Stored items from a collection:
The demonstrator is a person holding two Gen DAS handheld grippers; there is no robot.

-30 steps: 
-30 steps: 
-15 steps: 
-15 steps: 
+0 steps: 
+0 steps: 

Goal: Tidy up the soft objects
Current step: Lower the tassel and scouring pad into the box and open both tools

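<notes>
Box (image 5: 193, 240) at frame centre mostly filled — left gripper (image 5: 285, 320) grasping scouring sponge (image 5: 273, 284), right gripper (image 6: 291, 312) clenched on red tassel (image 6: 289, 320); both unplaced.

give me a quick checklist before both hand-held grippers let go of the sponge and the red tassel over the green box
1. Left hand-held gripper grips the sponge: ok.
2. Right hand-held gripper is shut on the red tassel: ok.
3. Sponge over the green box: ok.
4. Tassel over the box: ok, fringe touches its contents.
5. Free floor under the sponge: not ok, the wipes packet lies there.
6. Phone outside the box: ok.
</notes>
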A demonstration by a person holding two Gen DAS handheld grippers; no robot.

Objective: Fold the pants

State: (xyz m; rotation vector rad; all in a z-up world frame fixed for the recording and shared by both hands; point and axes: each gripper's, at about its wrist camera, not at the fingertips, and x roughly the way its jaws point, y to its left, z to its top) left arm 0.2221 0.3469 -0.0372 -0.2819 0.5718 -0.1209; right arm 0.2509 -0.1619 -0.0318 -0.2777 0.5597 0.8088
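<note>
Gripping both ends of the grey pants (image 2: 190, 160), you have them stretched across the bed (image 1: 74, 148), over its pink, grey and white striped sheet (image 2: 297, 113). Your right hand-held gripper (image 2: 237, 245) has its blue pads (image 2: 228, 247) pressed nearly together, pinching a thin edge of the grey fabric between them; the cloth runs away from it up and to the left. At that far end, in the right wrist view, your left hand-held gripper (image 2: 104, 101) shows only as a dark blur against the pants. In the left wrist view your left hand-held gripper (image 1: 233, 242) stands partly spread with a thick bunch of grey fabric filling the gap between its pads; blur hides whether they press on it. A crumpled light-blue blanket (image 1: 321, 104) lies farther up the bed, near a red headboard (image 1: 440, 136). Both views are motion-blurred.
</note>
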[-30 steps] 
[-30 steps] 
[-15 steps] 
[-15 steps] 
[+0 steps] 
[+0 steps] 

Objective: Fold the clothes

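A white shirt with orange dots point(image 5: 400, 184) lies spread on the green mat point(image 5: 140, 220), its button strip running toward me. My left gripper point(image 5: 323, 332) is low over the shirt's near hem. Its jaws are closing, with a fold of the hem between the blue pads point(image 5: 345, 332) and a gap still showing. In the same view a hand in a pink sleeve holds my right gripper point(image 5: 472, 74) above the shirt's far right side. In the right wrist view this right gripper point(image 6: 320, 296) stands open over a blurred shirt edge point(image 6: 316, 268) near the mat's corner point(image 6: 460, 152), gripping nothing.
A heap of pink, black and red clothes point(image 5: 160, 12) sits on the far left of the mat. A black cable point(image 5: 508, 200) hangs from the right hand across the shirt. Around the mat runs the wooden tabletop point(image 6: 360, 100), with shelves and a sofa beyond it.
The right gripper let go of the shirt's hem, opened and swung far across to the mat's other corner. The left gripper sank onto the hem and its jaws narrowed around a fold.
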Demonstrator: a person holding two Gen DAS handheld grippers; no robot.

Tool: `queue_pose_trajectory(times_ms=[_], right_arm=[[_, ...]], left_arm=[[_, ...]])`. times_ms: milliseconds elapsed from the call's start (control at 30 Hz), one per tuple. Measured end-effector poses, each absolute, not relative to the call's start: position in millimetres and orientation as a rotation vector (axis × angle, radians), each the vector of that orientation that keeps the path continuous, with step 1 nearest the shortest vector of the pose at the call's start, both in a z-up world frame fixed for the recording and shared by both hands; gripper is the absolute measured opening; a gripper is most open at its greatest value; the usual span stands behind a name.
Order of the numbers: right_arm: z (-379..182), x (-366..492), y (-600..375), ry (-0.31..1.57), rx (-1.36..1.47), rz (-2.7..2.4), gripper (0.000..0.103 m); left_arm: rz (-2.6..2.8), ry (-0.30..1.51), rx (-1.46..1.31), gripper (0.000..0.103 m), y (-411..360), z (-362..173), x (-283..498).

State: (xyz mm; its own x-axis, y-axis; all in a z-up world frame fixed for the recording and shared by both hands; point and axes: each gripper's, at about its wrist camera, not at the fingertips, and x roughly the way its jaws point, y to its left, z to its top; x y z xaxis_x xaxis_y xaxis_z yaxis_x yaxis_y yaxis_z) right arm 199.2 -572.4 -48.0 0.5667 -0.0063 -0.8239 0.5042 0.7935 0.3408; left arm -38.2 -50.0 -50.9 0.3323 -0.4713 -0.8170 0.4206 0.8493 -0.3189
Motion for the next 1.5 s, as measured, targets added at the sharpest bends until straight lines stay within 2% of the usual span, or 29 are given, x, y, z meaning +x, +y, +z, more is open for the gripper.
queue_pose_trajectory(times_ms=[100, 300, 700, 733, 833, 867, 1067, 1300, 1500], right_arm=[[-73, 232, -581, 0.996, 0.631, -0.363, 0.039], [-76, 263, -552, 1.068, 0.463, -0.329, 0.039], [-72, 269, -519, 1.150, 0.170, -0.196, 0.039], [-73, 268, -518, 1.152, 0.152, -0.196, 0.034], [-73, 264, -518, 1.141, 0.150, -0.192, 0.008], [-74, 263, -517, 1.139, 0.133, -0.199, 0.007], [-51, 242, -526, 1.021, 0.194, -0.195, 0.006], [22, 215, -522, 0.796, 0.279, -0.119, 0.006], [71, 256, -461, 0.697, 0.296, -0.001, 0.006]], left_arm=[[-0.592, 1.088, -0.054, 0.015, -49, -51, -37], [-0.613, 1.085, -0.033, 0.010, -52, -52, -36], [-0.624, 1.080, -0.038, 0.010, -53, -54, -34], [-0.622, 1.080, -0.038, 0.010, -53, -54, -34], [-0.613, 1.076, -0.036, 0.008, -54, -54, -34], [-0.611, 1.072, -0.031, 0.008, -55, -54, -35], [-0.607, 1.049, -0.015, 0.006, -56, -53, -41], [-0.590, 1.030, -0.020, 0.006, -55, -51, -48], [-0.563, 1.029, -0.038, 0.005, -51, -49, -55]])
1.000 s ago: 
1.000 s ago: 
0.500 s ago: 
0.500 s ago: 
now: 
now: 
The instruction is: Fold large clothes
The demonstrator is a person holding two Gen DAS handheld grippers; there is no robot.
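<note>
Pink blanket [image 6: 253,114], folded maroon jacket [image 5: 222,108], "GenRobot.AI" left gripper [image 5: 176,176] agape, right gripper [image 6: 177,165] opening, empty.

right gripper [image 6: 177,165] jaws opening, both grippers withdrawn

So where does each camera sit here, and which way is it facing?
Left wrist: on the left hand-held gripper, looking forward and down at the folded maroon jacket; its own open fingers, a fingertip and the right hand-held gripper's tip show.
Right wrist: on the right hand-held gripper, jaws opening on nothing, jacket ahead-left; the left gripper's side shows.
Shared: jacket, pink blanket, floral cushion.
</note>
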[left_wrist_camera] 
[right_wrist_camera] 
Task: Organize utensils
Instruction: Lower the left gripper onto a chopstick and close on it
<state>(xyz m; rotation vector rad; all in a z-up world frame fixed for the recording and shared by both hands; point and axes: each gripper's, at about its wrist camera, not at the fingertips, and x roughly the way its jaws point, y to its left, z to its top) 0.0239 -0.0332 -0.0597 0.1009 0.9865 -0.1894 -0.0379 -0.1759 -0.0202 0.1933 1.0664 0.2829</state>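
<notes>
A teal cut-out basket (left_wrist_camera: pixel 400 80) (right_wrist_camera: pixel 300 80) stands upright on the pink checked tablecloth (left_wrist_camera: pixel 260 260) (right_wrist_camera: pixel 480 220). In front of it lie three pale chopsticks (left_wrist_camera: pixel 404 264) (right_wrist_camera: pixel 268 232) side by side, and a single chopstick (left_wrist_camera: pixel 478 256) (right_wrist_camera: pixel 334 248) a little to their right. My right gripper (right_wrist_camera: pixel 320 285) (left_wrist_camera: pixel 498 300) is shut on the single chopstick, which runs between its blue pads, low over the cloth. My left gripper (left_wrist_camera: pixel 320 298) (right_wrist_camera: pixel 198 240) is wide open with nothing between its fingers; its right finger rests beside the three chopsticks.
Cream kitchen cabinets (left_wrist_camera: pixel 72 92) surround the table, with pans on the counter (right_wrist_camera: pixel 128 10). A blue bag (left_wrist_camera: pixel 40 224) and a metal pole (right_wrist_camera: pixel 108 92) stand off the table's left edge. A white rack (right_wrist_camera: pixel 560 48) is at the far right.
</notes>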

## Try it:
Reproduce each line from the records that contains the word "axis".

## Output below:
Tool: `queue_pose_trajectory(times_ms=[_], right_arm=[[_, ...]], left_arm=[[_, ...]])`. times_ms: milliseconds elapsed from the call's start (control at 30 Hz), one per tuple. Measured end-effector poses, each absolute, not relative to the call's start: position in millimetres and orientation as a rotation vector (axis × angle, radians), each the vector of that orientation that keeps the path continuous, with step 1 nearest the shortest vector of the pose at the call's start, both in a z-up world frame fixed for the recording and shared by both hands; gripper is the absolute measured opening; a gripper is most open at its greatest value; the usual span stands behind a name.
State: (xyz mm; its own x-axis, y-axis; all in a z-up world frame fixed for the recording and shared by both hands; point and axes: each gripper's, at about its wrist camera, not at the fingertips, and x roughly the way its jaws point, y to its left, z to its top; x y z xaxis_x xaxis_y xaxis_z yaxis_x yaxis_y yaxis_z) right arm 199.2 -572.4 -48.0 0.5667 -0.0063 -0.8239 0.5042 0.7935 0.3408; left arm -38.2 -50.0 -50.9 0.3323 -0.4713 -0.8170 0.4206 0.8493 -0.3189

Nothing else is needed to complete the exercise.